* **What you are asked to do**
With every picture left out, give the data below back exactly.

* **Recorded data**
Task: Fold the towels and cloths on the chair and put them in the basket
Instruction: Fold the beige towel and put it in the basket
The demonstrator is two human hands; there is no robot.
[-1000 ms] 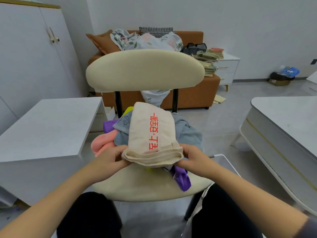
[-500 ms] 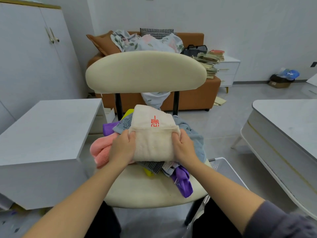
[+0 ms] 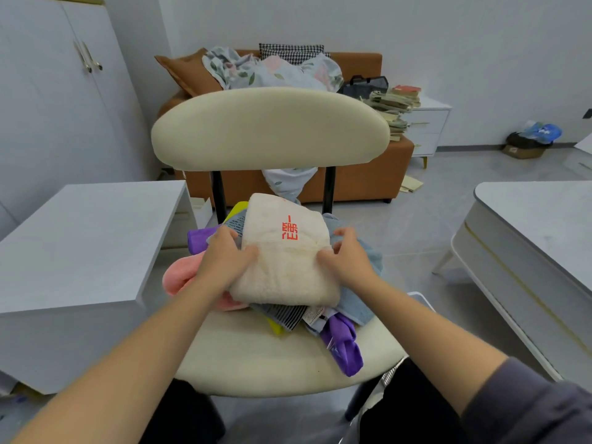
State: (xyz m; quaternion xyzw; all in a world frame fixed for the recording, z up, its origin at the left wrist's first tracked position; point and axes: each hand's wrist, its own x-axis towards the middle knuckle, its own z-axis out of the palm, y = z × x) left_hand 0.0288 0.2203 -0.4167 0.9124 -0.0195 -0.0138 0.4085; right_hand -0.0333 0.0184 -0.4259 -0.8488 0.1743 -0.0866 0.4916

* **The answer**
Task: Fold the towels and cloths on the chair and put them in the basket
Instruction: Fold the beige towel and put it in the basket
The demonstrator is two human hands; there is no robot.
[-1000 ms] 
[-500 ms] 
[+0 ms] 
State: (xyz m; quaternion xyzw; all in a world frame fixed for the recording, z up, its origin at the left wrist's first tracked position; point and axes: each hand's wrist, its own x-axis towards the middle knuckle, its own z-axis out of the palm, y = z × x) left_hand 0.0288 0.2203 -0.4167 0.9124 -0.0195 -0.0138 0.4085; right_hand -0.0333 0.0184 -0.4259 -0.8488 0.1743 -0.0866 0.4916

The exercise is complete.